At Specere Labs I developed a setup system so as to get mechanical engineering students up and running with code as fast as possible, with example files and such. I saw that it could be easily adapted to other labs - here is a generalized version. If you think this would be useful please fork!

In order to get up and running you are going to need three things: Git, Conda, and our Python plotting setup. If you want to run something on a supercomputer you are also going to need Slurm.

Essential Setup Tasks

Git

Git serves two purposes: version control and collaboration. Git is a software you install on your computer, while GitHub is a website that allows people to share their git repositories.
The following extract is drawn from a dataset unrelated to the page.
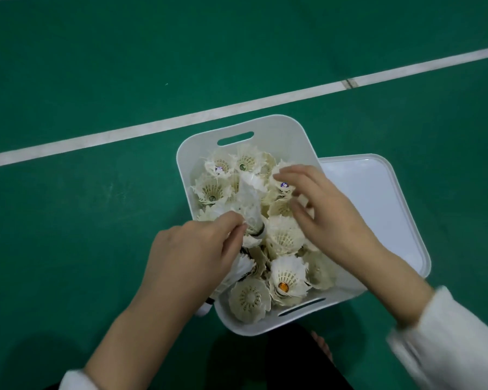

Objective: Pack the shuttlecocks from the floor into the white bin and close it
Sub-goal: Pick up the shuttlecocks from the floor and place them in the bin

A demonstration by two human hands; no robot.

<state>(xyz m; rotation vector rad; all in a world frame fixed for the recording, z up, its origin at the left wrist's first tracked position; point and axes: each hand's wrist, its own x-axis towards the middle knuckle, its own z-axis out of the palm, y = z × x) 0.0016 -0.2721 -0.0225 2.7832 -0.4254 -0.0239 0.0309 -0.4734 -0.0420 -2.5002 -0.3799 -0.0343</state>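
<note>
The green court floor (96, 80) fills the frame, crossed by a white line (181, 119) running from middle left to upper right. The white bin (282, 136) sits at centre, open. Its lid (378, 198) lies flat at centre right, with its left edge hidden behind the bin wall (whether the bin rests on it cannot be told).

The bin holds a dense load of shuttlecocks (283, 237), most standing with their skirts facing up and reaching close to the rim. No loose shuttlecock shows on the visible floor.

The left hand (192, 254), at lower centre, has its fingers curled, and thumb and forefinger pinch a nested stack (251, 204) near its dark band. The stack lies slanted across the load. The right hand (330, 215), at centre right, is over the load with fingers spread and relaxed, holding nothing. Contact with the feathers cannot be confirmed.

Hazards:
- A stack left slanted on top may sit above the rim and stop the lid from seating.
- Pressing down to make room may crush the feathers.
- A pinch at one band only may let the nested stack slide apart.
- A cork tip (203, 309) shows at the bin's lower-left edge and may drop outside
</note>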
Install: https://git-scm.com/book/en/v2/Getting-Started-Installing-Git

Then access your terminal - it should be a pre installed app. Navigate in your terminal to the location in your filesystem where you want to run your code. You navigate through your filesystem with two commands. The first is cd /path/to/directory. That stands for 'change directory' and puts you in that part of the filesystem. Then the other command is ls if you are on linux or mac, and dir if you are on windows. That command will tell you which directory you are in so you can make sure you are in the right place.

Where should you store your code? I put it in my documents folder but some people put it on the desktop.

When you are in the correct location type:

git clone https://github.itap.purdue.edu/Specere-Lab/specere_labs_setup.git

This will download this git repository into wherever you are in your filesystem. If you open up the app you use to nagivate files, you should be able to see it.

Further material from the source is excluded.